In [None]:
# import pytorch and pyro; set random generator seed
import torch

import pyro
import pyro.distributions as dist

import matplotlib.pyplot as plt
from tqdm.notebook import trange

pyro.set_rng_seed(101)

# to clear all variables stored by Pyro
pyro.clear_param_store()

# enable validation for useful warnings and errors
pyro.enable_validation(True)


----

## Introduction to inference

In pyro, the model function can be used for approximate inference. Here, we will prepare another simple example and use it for inference.

For example, imagine driving a car with an inaccurate speedometer, that gives different values ever, let's say, with a standard deviation of 5.0. We could try to guess the speed based on how the surroundings move and use this guess to compensate for the inaccuracy of the speedometer, however our guess is inaccurate as well. This is shown by this model:

$$speed \mid guess \sim \mathcal{N}(guess, 10^2)$$
$$measurement \mid speed \sim \mathcal{N}(speed, 5^2)$$

Additionally we want to be able to pass multiple guesses and obtain measurement for each of them.

In [None]:
def speedometer(guess):
    speed = pyro.sample("speed", dist.Normal(guess, 10.))
    with pyro.plate("data", len(guess)) as ind:
        return pyro.sample("measurement", dist.Normal(speed, 5.))
    

guesses = torch.Tensor([40, 42])
for i in range(5):
    print(speedometer(guesses))


## `pyro.plate`
[`pyro.plate`](http://docs.pyro.ai/en/stable/primitives.html#pyro.primitives.plate) is a construct for conditionally independent sequences of variables.

Sequential `plate` is similar to `range()` in that it generates a sequence of values.

Vectorized `plate` is similar to `torch.arange()` in that it yields an array of indices by which other tensors can be indexed.

`plate` also informs inference algorithms that the variables being indexed are conditionally independent. To do this, `plate` is a provided as context manager rather than a function, and **users must guarantee that all computation within an plate context is conditionally independent.**

`plate` can be used for in a subsampling mode and can be assigned to a `device`. For more details check the documentation.

### Conditioning

The utility of probabilistic programming is the ability to **condition** the generative models (such as the `speedometer`) on observed data and infer the latent factors, that might have produced the data.

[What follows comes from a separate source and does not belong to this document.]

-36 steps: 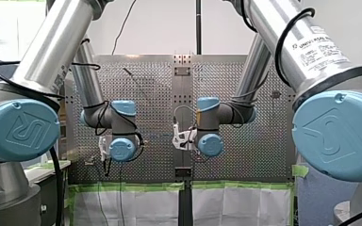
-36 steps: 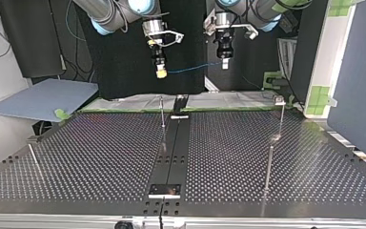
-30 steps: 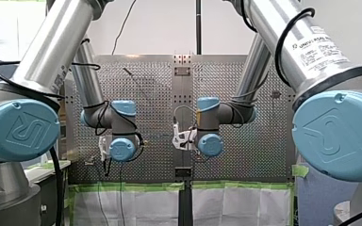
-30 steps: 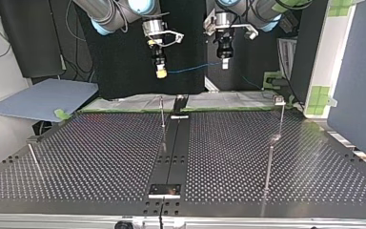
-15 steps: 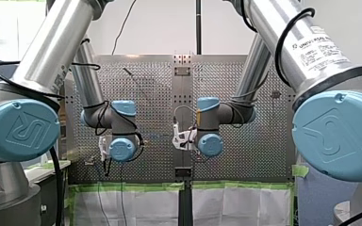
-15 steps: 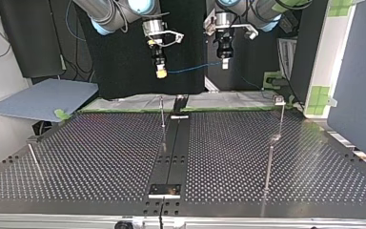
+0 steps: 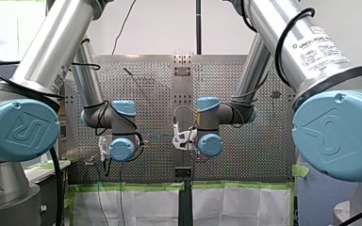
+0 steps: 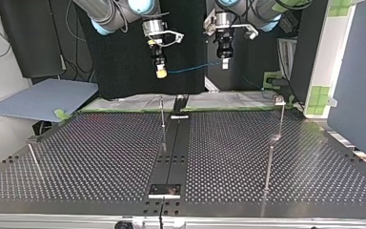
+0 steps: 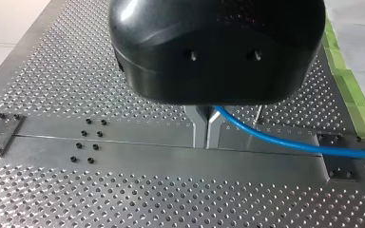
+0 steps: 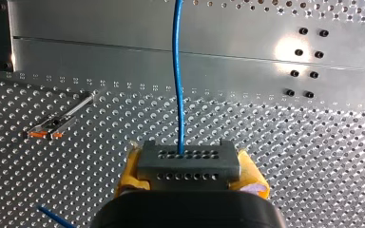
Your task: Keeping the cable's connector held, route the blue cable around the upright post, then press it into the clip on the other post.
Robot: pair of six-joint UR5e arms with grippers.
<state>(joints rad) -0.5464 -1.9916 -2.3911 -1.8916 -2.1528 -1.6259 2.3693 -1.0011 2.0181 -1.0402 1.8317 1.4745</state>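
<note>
The right jaws are clamped on the grey connector [image 10: 188, 164], its sides bedded in the yellow pads [image 10: 128, 175]. The left jaws are closed too, their metal fingers [image 9: 199, 129] drawn together on the blue cable [image 9: 285, 142] a short way along it. In the top view both sets of jaws hang high above the perforated counter [image 8: 100, 157], and the cable spans the gap between them in a nearly straight line.

On the counter a thin upright post [image 8: 162, 113] stands near the middle. A second post [image 8: 281, 119] stands at the top view's right and carries a small head, which I take to be the clip, though it is too small to be sure.

The connector is a hard, square block, so a firm squeeze on its flat sides should hold it without slipping, and the soft pads help.

The cable is the delicate part. It looks thin, light and limp, with a smooth jacket that will probably slide through metal fingers under a steady pull. It should bend easily around the post, but it will sag or kink if slack builds up. I judge the best hold to be on the jacket near the section meant for the clip, with light tension kept towards the connector.
</note>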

In Pyro, the expression of condition is separated from evaluation via inference, so that we can write a model once and condition it on many different observations. We can constrain a model's internal `sample` statements to be equal to a given set of observations.

Considering our `speedometer`, we want to sample from the distribution of `speed` given some input `guess`, and observing that `measurement = 41`; we are trying to infer the distribution

$$\left(speed \mid guess, measurement = 41\right) \sim ?$$

That's where `pyro.condition` comes handy. It allows us to constrain the values of sample statements. In other words, `pyro.condition` means to force the sample to return the provided value. It is a higher-order function that takes a model and a dictionary of observations and returns a new model, that has the same input and output signatures, but always uses the given value at observed `sample` statements. We can check several quesses at once. For example:


In [None]:
measurements = torch.tensor([41.])
guesses = torch.Tensor([40, 42])
conditioned_speedometer = pyro.condition(speedometer, data={"measurement": measurements})
for i in range(5):
    print(conditioned_speedometer(guesses))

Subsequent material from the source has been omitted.